Products include both dog and cat treats such as salmon skin rolls, smoked moose antler chews, halibut rolls, meal toppers made from the fatty part of meat left on fish skin that's scraped off and cooked down, whole salmon skins, whole cod sticks, canned halibut entrees, and halibut oil.
“When I started, I was the first,” Erickson said. “No one else in the nation was doing [this] back in 2016, and then I saw online some Iceland cod skins, but in the [U.S.] there was nobody in America [doing this]. Now, there’s several companies that have come up and are doing it, and the reason that my growth has been slow is because I don’t have a backer. I don’t have a financial company behind me. I don’t have a rich father; my father passed away in 2004. It was just me and this idea and a dream thinking this could really work.”
Erickson said she began with only USD 7,000 (EUR 5,985.1), and put everything on her credit card instead of taking out a small business loan. That’s hurt her in the long run, she said, but it has not stopped her from wanting to live out her dream of doing business in Alaska.
Erickson said she buys about 40,000 pounds of fish skins a year. She’s developed relationships with fish processing plants to receive the skins, which come frozen on pallets. The challenge has been convincing processing plants to work with her during the tight timelines of the fishing season and convincing companies that it's a lucrative business.

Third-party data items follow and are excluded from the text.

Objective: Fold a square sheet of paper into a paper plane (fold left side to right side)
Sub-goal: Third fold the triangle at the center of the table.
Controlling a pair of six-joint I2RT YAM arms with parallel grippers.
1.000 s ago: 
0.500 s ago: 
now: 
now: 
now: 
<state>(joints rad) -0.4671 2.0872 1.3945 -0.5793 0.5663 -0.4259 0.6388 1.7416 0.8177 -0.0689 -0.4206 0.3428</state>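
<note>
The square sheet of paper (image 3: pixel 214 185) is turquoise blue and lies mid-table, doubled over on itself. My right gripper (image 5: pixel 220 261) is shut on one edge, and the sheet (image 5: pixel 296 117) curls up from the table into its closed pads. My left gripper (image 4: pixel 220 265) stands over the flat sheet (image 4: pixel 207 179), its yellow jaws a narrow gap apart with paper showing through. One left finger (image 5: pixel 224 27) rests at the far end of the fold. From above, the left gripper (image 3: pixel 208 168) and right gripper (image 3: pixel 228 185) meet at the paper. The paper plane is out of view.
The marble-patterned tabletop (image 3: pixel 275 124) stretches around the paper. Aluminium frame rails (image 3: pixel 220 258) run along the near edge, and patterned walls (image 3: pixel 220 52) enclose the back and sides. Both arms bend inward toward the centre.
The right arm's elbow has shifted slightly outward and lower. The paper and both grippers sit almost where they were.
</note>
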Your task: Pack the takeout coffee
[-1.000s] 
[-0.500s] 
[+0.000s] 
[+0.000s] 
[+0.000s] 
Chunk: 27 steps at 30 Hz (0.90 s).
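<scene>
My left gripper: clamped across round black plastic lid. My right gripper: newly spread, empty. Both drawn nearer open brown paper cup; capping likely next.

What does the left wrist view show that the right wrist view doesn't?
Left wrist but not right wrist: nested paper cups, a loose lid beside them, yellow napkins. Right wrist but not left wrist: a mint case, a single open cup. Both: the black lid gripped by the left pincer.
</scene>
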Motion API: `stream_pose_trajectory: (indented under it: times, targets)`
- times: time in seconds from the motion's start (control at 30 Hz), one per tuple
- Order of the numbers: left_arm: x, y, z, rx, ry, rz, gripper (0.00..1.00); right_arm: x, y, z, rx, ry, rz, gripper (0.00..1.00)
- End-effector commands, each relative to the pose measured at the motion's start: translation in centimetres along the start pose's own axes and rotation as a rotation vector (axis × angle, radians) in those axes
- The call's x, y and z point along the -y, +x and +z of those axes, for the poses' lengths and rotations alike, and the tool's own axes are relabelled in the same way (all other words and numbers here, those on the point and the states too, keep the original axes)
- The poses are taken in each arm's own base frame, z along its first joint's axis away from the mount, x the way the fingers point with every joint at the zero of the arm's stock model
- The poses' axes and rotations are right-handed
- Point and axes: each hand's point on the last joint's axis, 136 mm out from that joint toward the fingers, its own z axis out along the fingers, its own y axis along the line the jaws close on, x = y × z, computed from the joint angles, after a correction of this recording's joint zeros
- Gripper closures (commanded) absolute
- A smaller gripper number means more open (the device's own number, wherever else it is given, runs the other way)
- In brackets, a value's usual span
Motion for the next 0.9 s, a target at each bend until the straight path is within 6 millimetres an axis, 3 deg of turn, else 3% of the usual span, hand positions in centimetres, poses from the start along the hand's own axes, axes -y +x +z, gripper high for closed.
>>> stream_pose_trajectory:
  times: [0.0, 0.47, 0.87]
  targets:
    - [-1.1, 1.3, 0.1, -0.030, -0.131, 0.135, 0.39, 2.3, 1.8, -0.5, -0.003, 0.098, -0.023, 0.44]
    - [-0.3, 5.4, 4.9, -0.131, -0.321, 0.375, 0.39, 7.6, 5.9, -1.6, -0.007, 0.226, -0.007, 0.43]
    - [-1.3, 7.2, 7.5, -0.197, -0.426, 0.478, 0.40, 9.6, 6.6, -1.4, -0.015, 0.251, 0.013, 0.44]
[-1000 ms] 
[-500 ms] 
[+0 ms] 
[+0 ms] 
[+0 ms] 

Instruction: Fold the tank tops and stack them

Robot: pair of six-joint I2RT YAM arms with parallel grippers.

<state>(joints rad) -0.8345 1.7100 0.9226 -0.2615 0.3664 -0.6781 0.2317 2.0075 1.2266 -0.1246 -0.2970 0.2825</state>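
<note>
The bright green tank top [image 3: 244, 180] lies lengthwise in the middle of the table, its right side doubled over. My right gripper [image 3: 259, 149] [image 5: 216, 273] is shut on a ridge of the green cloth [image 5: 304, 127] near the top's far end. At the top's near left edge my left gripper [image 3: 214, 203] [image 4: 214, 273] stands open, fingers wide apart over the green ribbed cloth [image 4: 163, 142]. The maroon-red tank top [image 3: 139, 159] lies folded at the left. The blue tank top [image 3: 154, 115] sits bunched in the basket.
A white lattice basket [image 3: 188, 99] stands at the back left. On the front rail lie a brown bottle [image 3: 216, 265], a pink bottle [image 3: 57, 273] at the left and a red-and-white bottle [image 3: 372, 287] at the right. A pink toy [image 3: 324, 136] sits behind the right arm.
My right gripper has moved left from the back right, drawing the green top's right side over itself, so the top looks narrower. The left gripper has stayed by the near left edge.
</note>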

“A lot of things happen in our waters that Alaskans have no control over, whether it’s trawlers, global warming, international stealing of our fish," Erickson said. "There’s a lot of real reasons as to why the fish aren’t coming, so we have to be more creative as to what we do with what we do get."
Producing more from the fish they have is one way that she can help keep the industry robust, she said. AlaSkins has gained enough capital to make Erickson almost debt free, and she’s starting to look for a distributor to expand into larger store locations nationwide.
“I really want to promote Alaska and keep people here in Alaska, and show that a business can really be owned by Alaskans and make it here,” Erickson said. “I fight for that every day. It’s what I fight for most. I’m so tired of all these big promotion agencies promoting companies that aren’t from here. It’s time Alaska really starts looking at its own people who want to stay, who want to invest here, and who aren’t leaving, and help them.”